● AIM OF THE EXERCISE
Omitting all images, set down every line below exactly as it appears.

● DATA EXTRACT
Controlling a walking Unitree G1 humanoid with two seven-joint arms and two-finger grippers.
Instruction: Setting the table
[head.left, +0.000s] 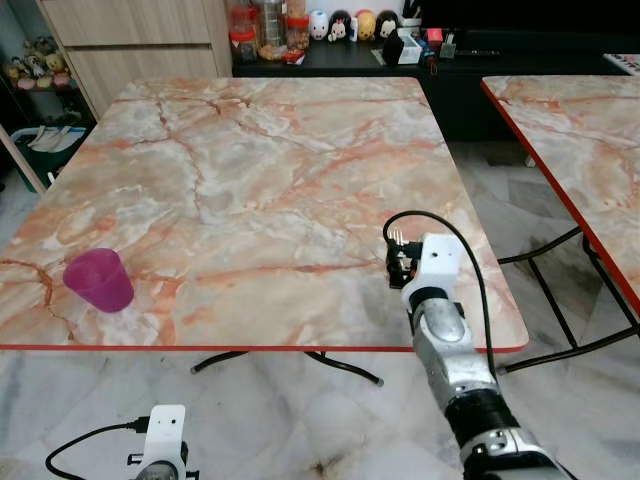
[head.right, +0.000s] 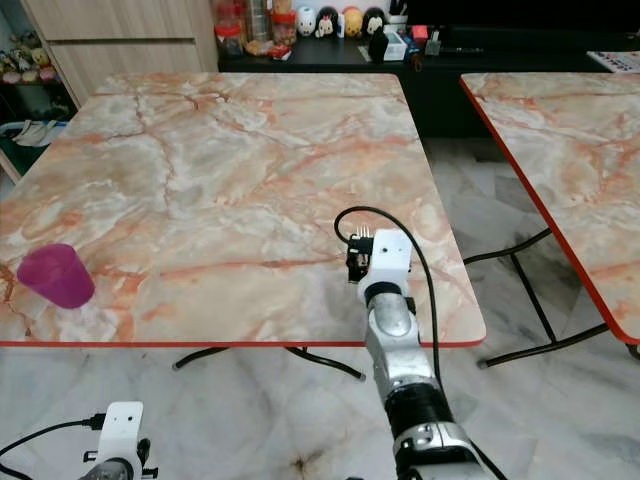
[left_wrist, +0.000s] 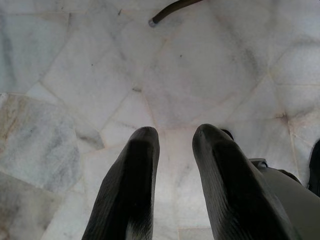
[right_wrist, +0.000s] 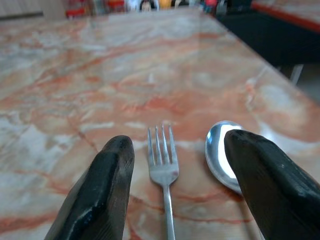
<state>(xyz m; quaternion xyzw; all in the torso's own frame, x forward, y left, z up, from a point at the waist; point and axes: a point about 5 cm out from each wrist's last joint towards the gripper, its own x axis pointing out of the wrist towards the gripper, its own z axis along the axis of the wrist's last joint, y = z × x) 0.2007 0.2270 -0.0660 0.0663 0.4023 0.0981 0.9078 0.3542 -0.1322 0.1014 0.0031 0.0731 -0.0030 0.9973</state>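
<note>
The thin silver metal fork (right_wrist: 164, 165) and the polished silver metal spoon (right_wrist: 223, 154) lie side by side, apart, near the worktop's front edge toward its right corner. Both look stiff, light and slippery, lying flat on hard stone; I judge the handle's narrow sides the best hold. The right gripper (right_wrist: 185, 195) hovers low over them, its fingers (right_wrist: 102, 190) released and spread, the fork between them. The orange-veined marble worktop with a red rim (head.left: 250, 180) is glossy. A magenta plastic cup (head.left: 99, 280) stands near the front left corner. The left gripper (left_wrist: 172, 185) hangs idle above the pale marble floor (left_wrist: 75, 75), fingers slightly parted.
</note>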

● YOUR SOLUTION
Controlling a walking Unitree G1 humanoid with two seven-joint arms and two-finger grippers.
Instruction: Setting the table
[head.left, +0.000s] 
[head.right, +0.000s] 
[left_wrist, +0.000s] 
[right_wrist, +0.000s] 
<state>(xyz m; quaternion xyzw; all in the torso's own frame, x forward, y left, z up, from a point at the waist; point and axes: a point about 5 cm out from each wrist's last joint towards the gripper, its own x axis pointing out of the wrist towards the gripper, its own z axis along the axis of the wrist's last joint, y = z × x) 0.2007 0.2270 -0.0660 0.0663 0.4023 0.0981 0.9078 0.3542 -0.1322 0.1014 0.0031 0.0731 -0.0030 0.9973</state>
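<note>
The thin silver metal fork (right_wrist: 164, 165) and the polished silver metal spoon (right_wrist: 223, 154) lie side by side, apart, near the worktop's front edge toward its right corner. Both look stiff, light and slippery, lying flat on hard stone; I judge the handle's narrow sides the best hold. The right gripper (right_wrist: 185, 195) hovers low over them, its fingers (right_wrist: 102, 190) released and spread, the fork between them. The orange-veined marble worktop with a red rim (head.left: 250, 180) is glossy. A magenta plastic cup (head.left: 99, 280) stands near the front left corner. The left gripper (left_wrist: 172, 185) hangs idle above the pale marble floor (left_wrist: 75, 75), fingers slightly parted.
</note>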

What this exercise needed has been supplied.